You say grenache, I say garnacha. It’s an old French—I mean Spanish—ditty, but then the Italians refer to it as cannonau so maybe we should just call the whole thing off. But wait a minute. Why not try something different before you slide back into your cabernet/pinot noir comfort zone.
Unlike widely popular mainstream varietals such as the aforementioned cabernet sauvignon or pinot noir—and you can add shiraz, merlot, sauvignon blanc, and chardonnay to that mix—grenache, or more properly grenache noir, is more likely to be linked to an appellation or blend than to its grape name. It’s hard to believe, given it is known to be the world’s fourth most widely planted (200,000 hectares) grape used to make red wine. Solo versions are often camouflaged by appellations or fantasy names, although you are just as likely to encounter grenache in a red blend and, more recently, in the rush to trendy rosé.
In many ways, grenache is a grape that does far better in blind tastings than it does when poured in the open. Think The Voice versus American Idol. That’s because in a wine world infatuated by cool climates and extreme terroirs, where grapes barely cling to life in the vineyard, grenache thrives in warm sites; it often has less colour than its always serious competitors, with more alcohol, and it tends to brown or oxidize earlier in bottle and hence in the glass.
On the other hand, it has an amazing black fruit or raspberry quality that can make it very attractive on the nose, it is low in tannins, and it seldom sees a lot of new oak. These three crucial factors point to smooth textures and an overtly friendly character in the glass, especially with food. That cannot be overlooked.
At the first-ever grenache conference in September 2010, noted writer Steven Spurrier was on a panel reporting the advantages of grenache: “It is eco-friendly, long-lived (it has more old vines than any other variety), economical to farm, adapts to small production, and is the perfect grape for blending or for use on its own.”

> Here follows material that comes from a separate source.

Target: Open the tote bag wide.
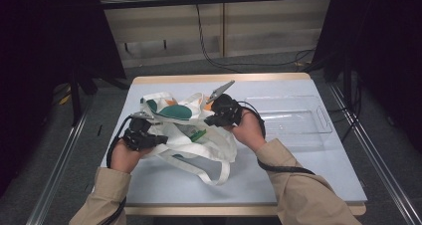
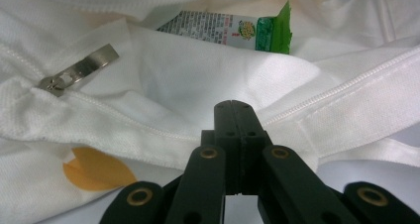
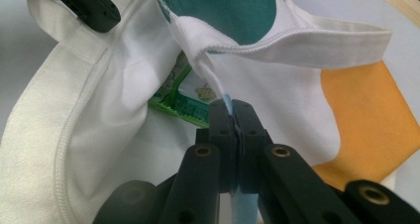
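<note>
scene: white tote bag (image 1: pixel 184 130) lies crumpled on a pale blue table (image 1: pixel 308 170), left of centre, handles trailing toward the near edge
bag print: teal patch (image 1: pixel 175 112) and orange patch on the fabric; orange shape also in the left gripper view, teal and orange in the right gripper view
bag contents: green snack packet (image 2: pixel 233 29) sits inside the open mouth, printed end and green sealed edge poking out; same packet seen in the right gripper view (image 3: pixel 185 105), just behind the pinched fabric
zipper: metal zipper pull (image 2: pixel 79 69) lies flat on the bag's edge, left of the left gripper's tips, apart from them
left gripper: (image 1: pixel 144 135) at the bag's left side, held level; jaws closed together, tips (image 2: pixel 233 107) pressed on a fold of the bag's rim by the zip line
right gripper: (image 1: pixel 219 113) at the bag's upper right edge; jaws closed tight (image 3: pixel 233 120), a thin strip of the white bag fabric clamped between the pads, pulled up taut into a peak
right grip detail: a light blue strip shows in the seam between the pads; cannot tell what it is
tray: clear plastic tray (image 1: pixel 323 120) on the table right of the bag, near the right hand, not touching the bag
other: black cables trail from both grippers along beige sleeves; left gripper also shows at top left of the right gripper view (image 3: pixel 84 6), on the bag's far rim
</note>
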Demonstrator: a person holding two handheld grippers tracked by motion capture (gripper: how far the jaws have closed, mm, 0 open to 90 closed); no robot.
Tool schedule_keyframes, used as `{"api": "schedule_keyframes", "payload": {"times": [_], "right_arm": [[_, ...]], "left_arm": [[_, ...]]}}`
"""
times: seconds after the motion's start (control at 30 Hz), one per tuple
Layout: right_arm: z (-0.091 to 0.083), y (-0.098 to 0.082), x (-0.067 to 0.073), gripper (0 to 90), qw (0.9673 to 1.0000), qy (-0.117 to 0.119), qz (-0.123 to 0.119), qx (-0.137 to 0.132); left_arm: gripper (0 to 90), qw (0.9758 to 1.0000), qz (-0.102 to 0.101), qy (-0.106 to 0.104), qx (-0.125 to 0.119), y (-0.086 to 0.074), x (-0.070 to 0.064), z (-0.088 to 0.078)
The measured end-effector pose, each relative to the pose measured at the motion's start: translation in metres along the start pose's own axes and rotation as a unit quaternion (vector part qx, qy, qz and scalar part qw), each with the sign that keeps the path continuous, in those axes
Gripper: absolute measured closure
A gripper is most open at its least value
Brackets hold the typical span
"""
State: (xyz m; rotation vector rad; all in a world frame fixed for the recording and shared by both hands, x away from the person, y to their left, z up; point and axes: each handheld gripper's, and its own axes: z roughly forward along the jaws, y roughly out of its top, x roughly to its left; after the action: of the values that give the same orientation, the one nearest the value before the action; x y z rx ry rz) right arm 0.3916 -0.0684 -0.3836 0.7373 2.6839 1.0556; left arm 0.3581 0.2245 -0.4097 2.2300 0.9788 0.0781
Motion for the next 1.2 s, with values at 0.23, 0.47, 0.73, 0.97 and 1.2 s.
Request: {"api": "schedule_keyframes", "payload": {"times": [0.23,0.47,0.73,0.97,1.2], "right_arm": [[0.0,0.006,-0.008,89.1,0.9999,-0.002,0.015,0.005],[0.002,0.018,-0.019,89.2,0.9994,-0.014,0.023,0.021],[0.004,0.023,-0.037,89.3,0.9978,-0.024,0.055,0.029],[0.004,0.021,-0.045,89.2,0.9967,-0.031,0.069,0.027],[0.003,0.02,-0.043,89.2,0.9971,-0.029,0.066,0.024]], "left_arm": [[90.0,1.0,0.002,0.003,-0.001,-0.001,-0.001,-0.001],[90.0,1.0,-0.007,0.001,-0.003,-0.005,0.005,-0.002],[90.0,0.9999,-0.002,0.008,0.011,-0.007,0.006,0.0],[90.0,0.9995,-0.006,0.029,0.007,-0.007,0.007,-0.003],[83.5,0.9987,-0.005,0.05,-0.009,-0.005,0.008,-0.007]]}}
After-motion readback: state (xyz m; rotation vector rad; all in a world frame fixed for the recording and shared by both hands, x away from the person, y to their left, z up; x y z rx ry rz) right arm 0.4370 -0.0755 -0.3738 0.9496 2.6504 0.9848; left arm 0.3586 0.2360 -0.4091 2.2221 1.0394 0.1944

Grenache is the principal component in most every Southern Rhône red blend and it is likely best known as the base grape found in most Châteauneuf-du-Pape, Côtes du Rhône, and Gigondas, yet the royalty bestowed by French appellations alone is not enough to give grenache a serious standing in the wine community. That help is coming from other countries.
Spain, where grenache is garnacha, is the heartland of the variety. It is an important player in Catalonia. In Priorat, where famed winegrower Alvaro Palacios is making waves, garnacha was on the decline until the mid-1990s. Palacios has become a fanatic, to say the least, of the juicy red grape, converting and planting bush vine garnacha on the schists of Priorat in search of wines brimming with finesse and elegance. His L’Ermita is the ultimate ethereal expression of the variety.
Bush vines are no strangers in Australia, where extensive grenache plantings have yielded some terrific bottles, albeit a bit more boisterous than their European counterparts. California’s central coast Rhone Rangers have dabbled with grenache for a couple of decades, although few pure varietal grenache have made their way to the markets. In Italy, more specifically the island of Sardinia, grenache is known as cannonau. Some have suggested it was the Italian cannonau that was exported to Spain and France after its occupation of Sardinia.
Of note from around the world: Austin Hope Grenache (USA); Argiolas Cannonau di Sardegna (Italy); Artazuri Garnacha (Spain); Castillo de Monséran Old Vine Garnacha (Spain); D’Arenberg Custodian Grenache (Australia); Shatter Cotes Catalanes (France); and Yalumba Bush Vine Grenache (Australia).
Locally, Okanagan producers are probing grenache, and it seems as if it could be a fit in the South Okanagan. The Okanagan versus Priorat or Barossa may seem absurd, but when you are moved by a voice (taste) instead of looks and mannerisms (labels), you may just find your place among a sea of idols.